Several bills passed in California in the mid-1990s led to the creation of the Oiled Wildlife Care Network (OWCN), formed as part of the Office of Spill Prevention and Response and administered by the University of California, Davis, School of Veterinary Medicine. New rehabilitation facilities, such as those currently managed by International Bird Rescue, were designed to prevent disease transmission among avian patients and to minimize historic challenges associated with animal husbandry.

During the 2000 Treasure Spill near Cape Town, South Africa, International Bird Rescue was mobilized to assist in a massive effort to wash and rehabilitate more than 20,000 oiled African penguins. More than 90% of the oiled birds captured were released.

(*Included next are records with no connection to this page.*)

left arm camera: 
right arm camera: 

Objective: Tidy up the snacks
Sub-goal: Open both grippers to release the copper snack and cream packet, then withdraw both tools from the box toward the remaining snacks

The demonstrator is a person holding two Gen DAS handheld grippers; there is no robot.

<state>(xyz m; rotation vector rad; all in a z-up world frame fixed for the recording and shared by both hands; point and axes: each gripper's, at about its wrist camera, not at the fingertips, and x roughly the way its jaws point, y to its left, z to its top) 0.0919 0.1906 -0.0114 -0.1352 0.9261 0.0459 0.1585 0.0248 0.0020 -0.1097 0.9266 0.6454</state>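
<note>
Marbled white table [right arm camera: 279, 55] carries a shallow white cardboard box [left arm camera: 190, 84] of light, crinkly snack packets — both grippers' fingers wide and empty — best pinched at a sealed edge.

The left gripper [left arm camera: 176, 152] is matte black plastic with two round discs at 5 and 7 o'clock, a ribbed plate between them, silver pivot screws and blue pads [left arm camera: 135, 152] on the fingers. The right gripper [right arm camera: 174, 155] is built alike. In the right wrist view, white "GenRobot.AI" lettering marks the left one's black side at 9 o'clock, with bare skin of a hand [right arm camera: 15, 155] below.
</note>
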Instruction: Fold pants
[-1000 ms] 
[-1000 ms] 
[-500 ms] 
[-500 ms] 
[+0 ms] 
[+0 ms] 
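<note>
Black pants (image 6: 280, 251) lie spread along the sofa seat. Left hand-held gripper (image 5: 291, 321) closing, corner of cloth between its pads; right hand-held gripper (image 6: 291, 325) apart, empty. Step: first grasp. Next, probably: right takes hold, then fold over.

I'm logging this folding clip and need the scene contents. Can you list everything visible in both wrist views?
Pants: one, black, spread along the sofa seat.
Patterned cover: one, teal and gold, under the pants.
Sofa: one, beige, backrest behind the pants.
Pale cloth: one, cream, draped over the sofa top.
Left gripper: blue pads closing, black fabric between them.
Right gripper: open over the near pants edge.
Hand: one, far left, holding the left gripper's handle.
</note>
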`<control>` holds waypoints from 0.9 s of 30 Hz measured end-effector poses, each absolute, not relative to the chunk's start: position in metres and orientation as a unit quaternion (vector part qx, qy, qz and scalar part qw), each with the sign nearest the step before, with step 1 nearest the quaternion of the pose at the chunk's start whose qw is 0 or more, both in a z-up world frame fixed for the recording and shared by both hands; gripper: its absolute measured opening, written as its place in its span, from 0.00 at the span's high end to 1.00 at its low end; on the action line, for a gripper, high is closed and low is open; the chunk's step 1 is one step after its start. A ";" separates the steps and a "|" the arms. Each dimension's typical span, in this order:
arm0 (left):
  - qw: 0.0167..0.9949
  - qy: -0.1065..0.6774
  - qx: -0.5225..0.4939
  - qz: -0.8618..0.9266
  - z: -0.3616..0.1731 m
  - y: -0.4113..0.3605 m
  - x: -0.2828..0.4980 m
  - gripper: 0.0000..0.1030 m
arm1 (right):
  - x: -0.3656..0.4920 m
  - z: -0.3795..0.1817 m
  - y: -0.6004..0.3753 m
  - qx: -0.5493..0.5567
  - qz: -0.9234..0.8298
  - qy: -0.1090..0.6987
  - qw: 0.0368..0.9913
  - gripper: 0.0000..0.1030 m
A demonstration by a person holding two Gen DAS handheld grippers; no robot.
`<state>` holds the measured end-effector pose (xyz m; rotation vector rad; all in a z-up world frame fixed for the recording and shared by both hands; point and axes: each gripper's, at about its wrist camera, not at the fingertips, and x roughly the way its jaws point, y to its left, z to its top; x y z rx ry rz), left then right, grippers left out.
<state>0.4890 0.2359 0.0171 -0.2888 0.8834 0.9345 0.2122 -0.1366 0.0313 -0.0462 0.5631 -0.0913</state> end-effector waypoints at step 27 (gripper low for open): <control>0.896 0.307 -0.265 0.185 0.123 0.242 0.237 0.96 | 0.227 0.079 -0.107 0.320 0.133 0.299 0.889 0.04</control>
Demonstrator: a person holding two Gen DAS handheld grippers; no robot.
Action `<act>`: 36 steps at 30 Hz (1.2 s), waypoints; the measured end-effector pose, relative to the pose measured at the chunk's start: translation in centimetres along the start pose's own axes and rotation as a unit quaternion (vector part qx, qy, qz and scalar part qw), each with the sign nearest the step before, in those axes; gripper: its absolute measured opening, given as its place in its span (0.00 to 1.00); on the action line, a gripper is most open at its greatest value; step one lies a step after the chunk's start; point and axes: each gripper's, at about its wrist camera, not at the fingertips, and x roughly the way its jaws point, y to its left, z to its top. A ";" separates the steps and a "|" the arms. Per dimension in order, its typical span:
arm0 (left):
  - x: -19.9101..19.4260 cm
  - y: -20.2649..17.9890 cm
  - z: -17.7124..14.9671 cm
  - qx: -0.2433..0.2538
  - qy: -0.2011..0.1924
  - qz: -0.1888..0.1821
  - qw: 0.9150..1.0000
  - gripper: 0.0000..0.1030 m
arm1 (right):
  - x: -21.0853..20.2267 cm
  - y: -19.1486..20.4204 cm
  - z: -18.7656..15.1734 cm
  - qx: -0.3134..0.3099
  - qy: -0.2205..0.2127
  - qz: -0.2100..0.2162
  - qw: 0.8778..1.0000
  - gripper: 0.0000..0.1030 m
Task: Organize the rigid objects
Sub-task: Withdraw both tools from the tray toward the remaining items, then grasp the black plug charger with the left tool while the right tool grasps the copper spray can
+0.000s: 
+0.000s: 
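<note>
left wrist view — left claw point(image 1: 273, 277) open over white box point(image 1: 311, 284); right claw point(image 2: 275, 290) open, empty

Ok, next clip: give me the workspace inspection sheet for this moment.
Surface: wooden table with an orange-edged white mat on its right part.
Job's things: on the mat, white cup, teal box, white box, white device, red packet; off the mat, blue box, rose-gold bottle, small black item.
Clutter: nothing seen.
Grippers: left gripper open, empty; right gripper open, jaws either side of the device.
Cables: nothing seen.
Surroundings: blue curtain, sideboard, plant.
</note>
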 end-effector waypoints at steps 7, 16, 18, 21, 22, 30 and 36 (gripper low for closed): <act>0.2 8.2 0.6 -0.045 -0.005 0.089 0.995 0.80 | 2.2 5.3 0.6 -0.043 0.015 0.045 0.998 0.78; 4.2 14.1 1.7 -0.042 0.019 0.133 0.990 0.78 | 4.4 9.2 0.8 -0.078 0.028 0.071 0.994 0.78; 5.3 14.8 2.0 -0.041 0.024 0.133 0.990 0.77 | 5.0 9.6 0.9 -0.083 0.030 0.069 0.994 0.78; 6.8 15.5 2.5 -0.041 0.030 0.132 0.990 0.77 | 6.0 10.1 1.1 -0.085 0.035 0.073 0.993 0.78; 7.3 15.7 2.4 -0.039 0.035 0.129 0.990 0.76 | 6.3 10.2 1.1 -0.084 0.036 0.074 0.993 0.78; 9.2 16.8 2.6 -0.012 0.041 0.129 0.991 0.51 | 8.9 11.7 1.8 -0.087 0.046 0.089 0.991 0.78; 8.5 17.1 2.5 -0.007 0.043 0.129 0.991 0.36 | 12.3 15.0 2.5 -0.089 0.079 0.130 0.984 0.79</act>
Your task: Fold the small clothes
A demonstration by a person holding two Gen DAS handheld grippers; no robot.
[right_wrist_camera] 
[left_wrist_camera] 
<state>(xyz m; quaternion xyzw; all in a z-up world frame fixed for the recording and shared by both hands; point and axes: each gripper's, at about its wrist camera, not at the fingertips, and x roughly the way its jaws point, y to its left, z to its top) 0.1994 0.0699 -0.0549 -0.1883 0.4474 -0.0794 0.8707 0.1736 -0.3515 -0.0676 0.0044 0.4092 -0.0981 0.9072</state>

International Bird Rescue saw perhaps the most extensive international attention of its near-40-year existence in 2010 following the explosion of Deepwater Horizon, a semi-submersible Mobile Offshore Drilling Unit in the Gulf of Mexico. The explosion and resulting fire on April 20, 2010 killed 11 workers and caused a sea-floor oil gusher that spewed 4.9 million barrels of crude oil before the wellhead was capped on July 15, 2010. The disaster remains the largest accidental marine oil spill in petroleum industry history.
International Bird Rescue teamed up with Tri-State Bird Rescue and Research, the lead oiled wildlife organization on the ground, to co-manage oiled bird rehabilitation centers in Louisiana, Alabama, Mississippi, and Florida as part of a large-scale response to the incident that involved federal and state agencies, industry, and non-governmental organizations. More than 8,000 oiled birds were captured and collected both dead and alive, according to government figures, with 1,246 birds released back into the wild.

International Bird Rescue’s efforts to save oiled birds during the spill were prominently featured in the Emmy Award-winning HBO documentary Saving Pelican 895, which chronicled the step-by-step rehabilitation efforts of a single juvenile brown pelican.
Post-Deepwater Horizon oil spills that International Bird Rescue has responded to include the Rena Spill in New Zealand (at the request of Massey University’s Wildlife Health Centre) and the Yellowstone River Silvertip Pipeline Spill Incident, both occurring in 2011. A bitumen release in the Alberta Tar Sands in the summer of 2013 also led to a wildlife response by International Bird Rescue in partnership with two Canadian wildlife organizations.